Avec ses 78 ans, le Rdpc persiste à présenter une fois de plus Paul Biya comme son candidat naturel à l’élection présidentielle. Ses discours, ces derniers temps ne sont que des tissus de promesses malgré ses 29 ans de pouvoir bientôt. On ne peut pourtant pas soutenir que son parti connaît une pénurie en ressources humaines. Pourquoi n’y suscite-t-on pas de nouvelles figures susceptibles d’assurer la relève ?

Je voudrais ici affirmer que la jeunesse n’est pas seulement l’âge, mais un climat de cœur. On peut à 78 ans être un bon président. Vous devez en tant que journaliste connaître les textes qui régissent les sujets mis en traitement. C’est même de la fanfaronnade que les thuriféraires du Rdpc font. Les textes de base de leur parti sont formels. Le président national est le candidat naturel du parti à l’élection présidentielle. L’appel à la candidature que certains activistes du Rdpc ont même édité en roman, est la preuve du caractère folklorique de ce parti. Sauf à penser que, comme vous, ces appelants sous- entendent, que normalement à cet âge, leur président devrait se retirer, ou se propose de le faire. Alors, en ce moment-là, peut se poser la question de la relève dont vous parlez. Il se dit d’ailleurs que bon nombre d’anciens cadres en disgrâce aujourd’hui, le sont du fait d’avoir lorgné du côté du pouvoir.

Et puisque vous parlez de nouvelles figures, je profite pour rappeler que la jeunesse en politique n’est pas toujours fonction de l’âge, mais souvent une affaire de virginité aux affaires. On peut à 80 ans être jeune en politique, pendant qu’à 40 ans, certains sont déjà des vieillards, en politique bien entendu.

Je ne peux entrer dans la cuisine interne d’un parti que j’ai quitté voilà bientôt 16 ans. Je puis seulement en toute sincérité vous dire que beaucoup de “ militants ” du Rdpc sont de grands patriotes qui attendent simplement que l’opportunité leur soit donnée pour servir autrement leur pays. Il n’y a pas carence de cerveau dans ce parti.

Je me suis fais dire que l’opération épervier a attenué les malversations financières, qu’en est-il de la corruption qui se déroule entre quatre murs, à l’abri de toute indiscrétion ?

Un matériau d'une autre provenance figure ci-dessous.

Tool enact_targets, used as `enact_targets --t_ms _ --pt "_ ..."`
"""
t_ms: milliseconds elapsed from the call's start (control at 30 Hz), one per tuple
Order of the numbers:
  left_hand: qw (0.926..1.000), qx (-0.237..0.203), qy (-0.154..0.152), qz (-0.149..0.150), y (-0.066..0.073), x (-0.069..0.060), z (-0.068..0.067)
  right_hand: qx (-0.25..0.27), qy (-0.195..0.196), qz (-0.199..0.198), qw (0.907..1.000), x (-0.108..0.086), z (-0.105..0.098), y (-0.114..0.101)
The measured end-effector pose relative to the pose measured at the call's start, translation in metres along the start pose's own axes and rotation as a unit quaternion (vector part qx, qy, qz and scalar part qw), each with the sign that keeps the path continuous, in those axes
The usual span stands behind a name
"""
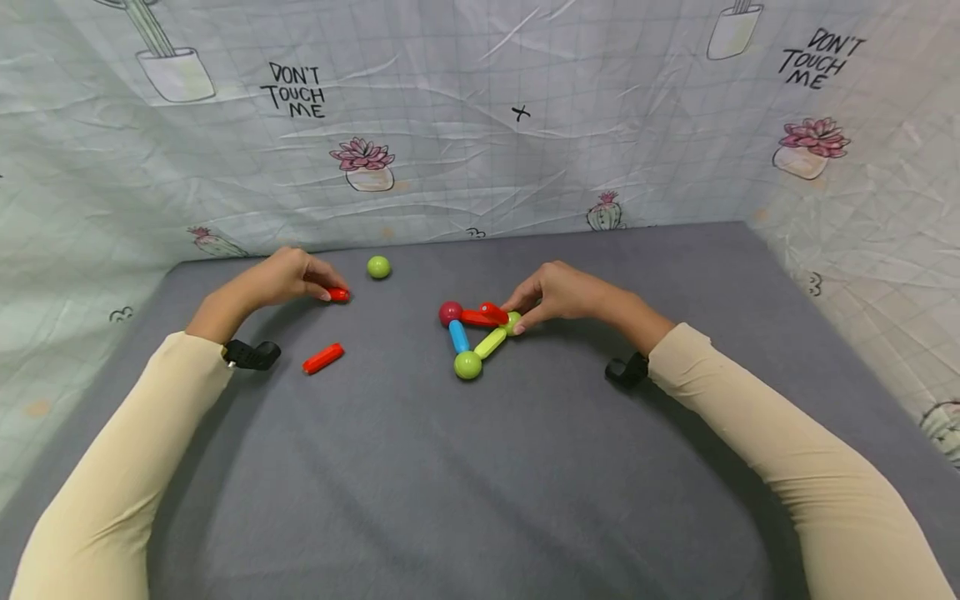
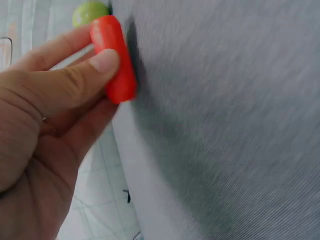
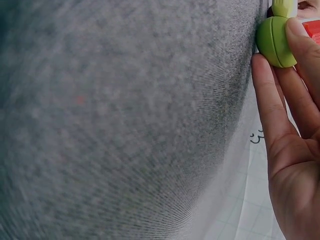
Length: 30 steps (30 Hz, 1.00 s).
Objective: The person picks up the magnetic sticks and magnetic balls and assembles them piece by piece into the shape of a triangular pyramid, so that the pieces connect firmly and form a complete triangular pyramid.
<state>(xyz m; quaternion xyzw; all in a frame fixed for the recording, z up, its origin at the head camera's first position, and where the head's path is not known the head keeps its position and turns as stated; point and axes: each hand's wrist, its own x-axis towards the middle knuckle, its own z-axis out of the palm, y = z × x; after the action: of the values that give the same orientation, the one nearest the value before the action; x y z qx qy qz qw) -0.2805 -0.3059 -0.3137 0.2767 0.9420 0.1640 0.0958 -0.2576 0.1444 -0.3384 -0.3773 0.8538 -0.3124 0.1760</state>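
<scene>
At the back left, my left hand [image 1: 288, 277] pinches a short red rod [image 2: 114, 60] between thumb and fingers, just at the table surface. My right hand [image 1: 561, 293] holds the green ball [image 3: 276, 42] at the right corner of a triangle of rods and balls. A blue rod [image 1: 459, 337], a yellow-green rod [image 1: 491, 342] and a red rod [image 1: 474, 317] form its sides. A dark red ball [image 1: 451, 313] and another green ball [image 1: 468, 365] make the other corners. One more red rod [image 1: 492, 312] angles up near the held ball; its lower end is hard to make out.
A loose red rod [image 1: 323, 358] lies in front of my left hand. Behind it, a loose green ball [image 1: 378, 267] sits near the table's back edge. The grey table [image 1: 480, 483] meets a printed cloth [image 1: 480, 150] at the back.
</scene>
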Motion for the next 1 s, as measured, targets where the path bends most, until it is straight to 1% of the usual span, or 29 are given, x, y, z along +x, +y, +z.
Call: enact_targets --t_ms 100,167,333,433,533,600,667,800,900,1000 --pt "0.9996 -0.016 0.020 0.011 0.004 -0.005 0.005 0.001 0.000 -0.002 1.0000 0.001 0.000 -0.001" --pt "0.9989 -0.029 0.031 0.020 0.010 -0.006 0.007 0.002 0.001 -0.001 1.0000 0.001 0.000 -0.002" --pt "0.9960 -0.061 0.045 0.047 0.028 -0.005 0.009 0.003 0.003 0.001 1.0000 0.000 -0.001 -0.002" --pt "0.9925 -0.093 0.043 0.066 0.039 -0.002 0.011 0.005 0.002 0.001 1.0000 0.000 0.000 -0.002" --pt "0.9874 -0.131 0.036 0.081 0.048 0.001 0.013 0.007 0.001 0.002 1.0000 0.000 0.001 -0.003" --pt "0.9841 -0.146 0.033 0.095 0.054 0.005 0.014 0.007 0.002 0.002 1.0000 0.000 0.001 -0.003" --pt "0.9817 -0.154 0.033 0.107 0.060 0.007 0.016 0.010 0.001 0.004 0.9999 -0.001 0.001 -0.003" --pt "0.9761 -0.160 0.032 0.144 0.069 0.014 0.019 0.010 0.001 0.007 0.9999 0.000 0.002 -0.002" --pt "0.9735 -0.166 0.026 0.156 0.076 0.019 0.022 0.010 0.002 0.003 0.9999 0.000 0.002 -0.001" --pt "0.9731 -0.168 0.025 0.155 0.083 0.024 0.024 0.011 0.002 0.002 0.9999 0.000 0.002 0.000"
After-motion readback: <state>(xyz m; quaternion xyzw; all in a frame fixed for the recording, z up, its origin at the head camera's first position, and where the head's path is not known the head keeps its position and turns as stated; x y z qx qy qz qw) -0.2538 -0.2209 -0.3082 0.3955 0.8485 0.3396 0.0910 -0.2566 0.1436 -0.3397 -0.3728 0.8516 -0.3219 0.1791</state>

C’est vous qui dites que l’opération épervier a atténué cette pratique. Au contraire les nouveaux nommés sont plus rapaces que ceux qui sont aujourd’hui incarcérés. C’est d’ailleurs pourquoi l’opinion publique prétend, que leur arrestation est liée à leurs ambitions politiques. La corruption est l’enfant de l’impunité et du favoritisme. Tant que ses parents sont toujours là, elle se porte plutôt très bien.

Quand des gens sont nommés à des postes qu’ils ne méritent pas, leurs premières réactions est de se mettre rapidement à l’abri du besoin, demain étant incertain. Vous entendez certains dirent tout haut “ Vous croyez qu’on m’a envoyé ici pourquoi. C’est pour préparer ma retraite ”.

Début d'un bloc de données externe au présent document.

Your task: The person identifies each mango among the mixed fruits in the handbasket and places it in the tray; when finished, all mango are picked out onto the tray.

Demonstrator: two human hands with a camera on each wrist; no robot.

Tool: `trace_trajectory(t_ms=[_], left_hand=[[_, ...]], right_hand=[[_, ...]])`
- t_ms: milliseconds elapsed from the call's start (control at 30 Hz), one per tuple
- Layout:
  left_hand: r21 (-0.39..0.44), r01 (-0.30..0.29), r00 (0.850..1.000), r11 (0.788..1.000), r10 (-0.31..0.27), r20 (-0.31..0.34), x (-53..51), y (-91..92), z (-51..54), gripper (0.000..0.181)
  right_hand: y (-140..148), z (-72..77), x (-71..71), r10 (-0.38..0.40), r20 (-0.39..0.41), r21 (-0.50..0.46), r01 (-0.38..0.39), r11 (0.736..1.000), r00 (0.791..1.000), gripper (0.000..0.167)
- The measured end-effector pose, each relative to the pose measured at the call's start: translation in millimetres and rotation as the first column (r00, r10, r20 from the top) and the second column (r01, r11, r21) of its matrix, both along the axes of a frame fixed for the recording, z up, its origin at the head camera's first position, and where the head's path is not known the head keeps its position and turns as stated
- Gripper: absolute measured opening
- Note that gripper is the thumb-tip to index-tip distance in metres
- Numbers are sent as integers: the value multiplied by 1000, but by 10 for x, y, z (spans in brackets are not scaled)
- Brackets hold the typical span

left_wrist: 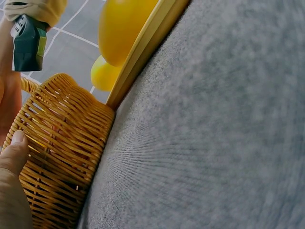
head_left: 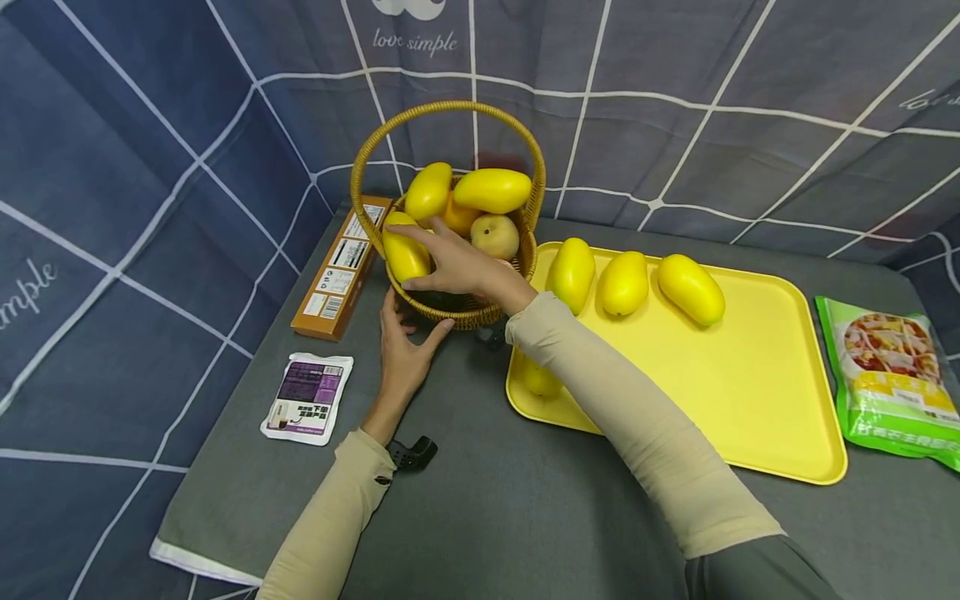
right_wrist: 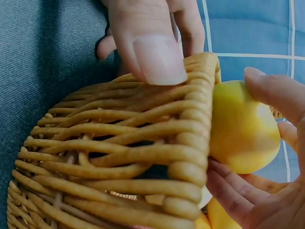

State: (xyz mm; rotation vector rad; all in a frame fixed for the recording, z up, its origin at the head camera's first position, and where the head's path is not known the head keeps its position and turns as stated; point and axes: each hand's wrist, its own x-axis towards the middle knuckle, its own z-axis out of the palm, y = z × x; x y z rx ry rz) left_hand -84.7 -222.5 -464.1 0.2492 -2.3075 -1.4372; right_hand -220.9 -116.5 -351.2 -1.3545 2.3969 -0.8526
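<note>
A wicker basket [head_left: 468, 319] with a tall arched handle stands towards the back, holding several yellow mangoes [head_left: 492, 191] and a round pale fruit [head_left: 495, 237]. Over its left rim, my right hand [head_left: 465, 265] grips a mango [head_left: 406, 250] between thumb and fingers. The right wrist view shows that mango [right_wrist: 244, 129] just beyond the rim. My left hand [head_left: 405, 354] holds the basket's near left side from outside, its thumb [left_wrist: 16, 150] against the weave. More mangoes [head_left: 623, 284] lie on a yellow tray [head_left: 742, 392]; one [head_left: 540, 380] is partly hidden by my right forearm.
Left of the basket lies a brown box [head_left: 341, 275] with white labels. A white and purple pouch [head_left: 307, 398] is nearer on the grey cloth [head_left: 480, 500]. Right of the tray lies a green food bag [head_left: 892, 379]. Patterned curtains [head_left: 675, 100] stand behind and at left.
</note>
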Motion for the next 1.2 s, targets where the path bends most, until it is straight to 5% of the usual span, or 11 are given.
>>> trace_trajectory(t_ms=[300,567,1200], left_hand=[[-13,-5,1000,1000,5,0,-11,1,-6,99],[-9,-9,1000,1000,9,2,-17,5,-3,97],[21,-9,1000,1000,9,-9,-7,12,8,104]], right_hand=[[89,-16,8,2,-56,-42,-5,999,998,81],[298,6,77,6,28,-209,0,978,1000,78],[711,43,255,-58,12,-354,58,933,998,75]])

Auriez-vous des propositions à faire pour une meilleure conduite des affaires publiques au Cameroun ?

Notre parti, Dynamique pour la renaissance du Cameroun, ( la Dynamique ) en abrégé, a déjà, dans son ouvrage intitulé “ Sauvons le Cameroun ” que vous connaissez bien, donné les grandes lignes de sa vision pour gouverner notre pays autrement.